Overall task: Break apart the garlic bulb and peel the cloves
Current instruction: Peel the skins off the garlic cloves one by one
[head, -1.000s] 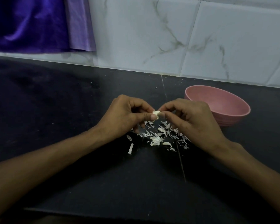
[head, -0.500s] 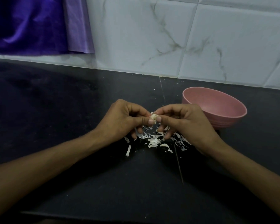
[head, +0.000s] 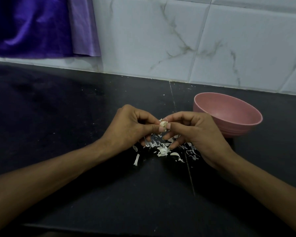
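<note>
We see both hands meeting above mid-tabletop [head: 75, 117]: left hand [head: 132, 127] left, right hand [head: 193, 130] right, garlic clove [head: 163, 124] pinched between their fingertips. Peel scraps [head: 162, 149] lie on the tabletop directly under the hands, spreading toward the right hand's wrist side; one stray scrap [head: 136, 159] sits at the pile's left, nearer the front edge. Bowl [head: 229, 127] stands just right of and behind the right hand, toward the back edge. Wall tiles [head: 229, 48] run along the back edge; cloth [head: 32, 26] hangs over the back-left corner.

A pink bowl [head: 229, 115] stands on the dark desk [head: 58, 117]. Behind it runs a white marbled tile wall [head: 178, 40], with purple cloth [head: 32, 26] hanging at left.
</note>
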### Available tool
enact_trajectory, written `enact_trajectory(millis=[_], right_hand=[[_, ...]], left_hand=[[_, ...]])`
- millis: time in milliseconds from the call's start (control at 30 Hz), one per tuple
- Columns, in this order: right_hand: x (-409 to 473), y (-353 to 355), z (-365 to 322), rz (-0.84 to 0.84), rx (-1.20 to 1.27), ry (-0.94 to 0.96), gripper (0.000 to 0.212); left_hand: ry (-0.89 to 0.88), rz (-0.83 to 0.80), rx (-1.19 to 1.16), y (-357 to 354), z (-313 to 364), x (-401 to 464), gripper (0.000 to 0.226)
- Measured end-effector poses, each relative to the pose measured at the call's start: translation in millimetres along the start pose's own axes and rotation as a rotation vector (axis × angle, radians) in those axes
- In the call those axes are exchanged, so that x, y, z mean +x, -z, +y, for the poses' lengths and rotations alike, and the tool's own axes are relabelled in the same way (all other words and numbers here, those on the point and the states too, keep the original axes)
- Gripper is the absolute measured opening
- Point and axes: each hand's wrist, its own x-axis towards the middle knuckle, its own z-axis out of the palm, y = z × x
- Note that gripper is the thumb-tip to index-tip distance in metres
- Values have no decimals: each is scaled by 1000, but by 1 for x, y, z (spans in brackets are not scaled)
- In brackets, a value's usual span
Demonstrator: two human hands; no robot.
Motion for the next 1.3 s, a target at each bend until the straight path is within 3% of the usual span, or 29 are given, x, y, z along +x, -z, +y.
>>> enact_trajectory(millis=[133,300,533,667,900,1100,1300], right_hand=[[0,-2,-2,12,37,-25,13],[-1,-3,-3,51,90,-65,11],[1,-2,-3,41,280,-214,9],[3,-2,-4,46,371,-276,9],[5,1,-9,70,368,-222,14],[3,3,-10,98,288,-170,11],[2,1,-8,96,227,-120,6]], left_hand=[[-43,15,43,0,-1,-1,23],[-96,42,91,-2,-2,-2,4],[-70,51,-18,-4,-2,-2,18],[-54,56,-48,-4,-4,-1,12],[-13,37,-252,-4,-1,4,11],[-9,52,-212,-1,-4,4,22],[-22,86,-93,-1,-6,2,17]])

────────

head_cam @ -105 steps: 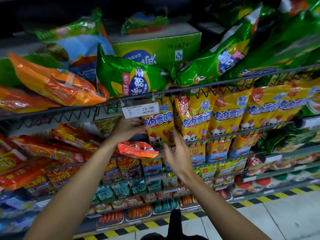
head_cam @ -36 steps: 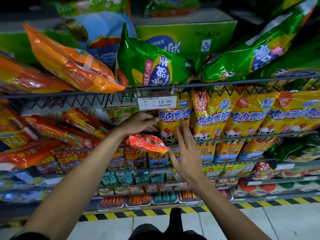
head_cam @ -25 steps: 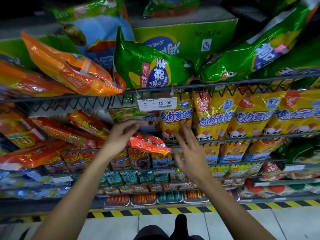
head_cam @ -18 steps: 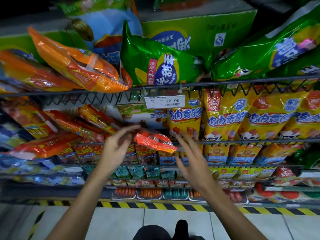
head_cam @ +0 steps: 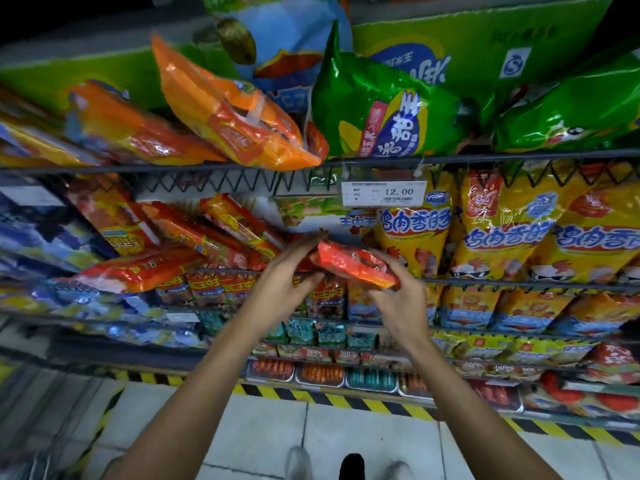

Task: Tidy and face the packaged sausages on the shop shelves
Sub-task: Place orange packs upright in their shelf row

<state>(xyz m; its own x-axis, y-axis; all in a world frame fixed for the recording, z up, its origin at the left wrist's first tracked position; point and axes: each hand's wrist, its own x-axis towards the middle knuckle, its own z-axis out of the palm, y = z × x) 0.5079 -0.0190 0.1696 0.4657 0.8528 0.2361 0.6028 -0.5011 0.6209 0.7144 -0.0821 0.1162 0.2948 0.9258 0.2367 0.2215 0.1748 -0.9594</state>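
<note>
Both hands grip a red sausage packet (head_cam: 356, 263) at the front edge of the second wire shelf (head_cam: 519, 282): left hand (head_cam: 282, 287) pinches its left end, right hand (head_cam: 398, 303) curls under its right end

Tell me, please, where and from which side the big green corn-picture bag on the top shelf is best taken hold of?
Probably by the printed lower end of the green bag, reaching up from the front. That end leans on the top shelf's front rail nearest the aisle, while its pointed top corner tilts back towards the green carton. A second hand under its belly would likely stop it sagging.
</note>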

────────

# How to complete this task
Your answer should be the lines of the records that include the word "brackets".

# Completed exercise
- Values have no decimals: each is scaled by 1000, but by 1 for x, y, z (spans in brackets are not scaled)
- In brackets, a value's usual span

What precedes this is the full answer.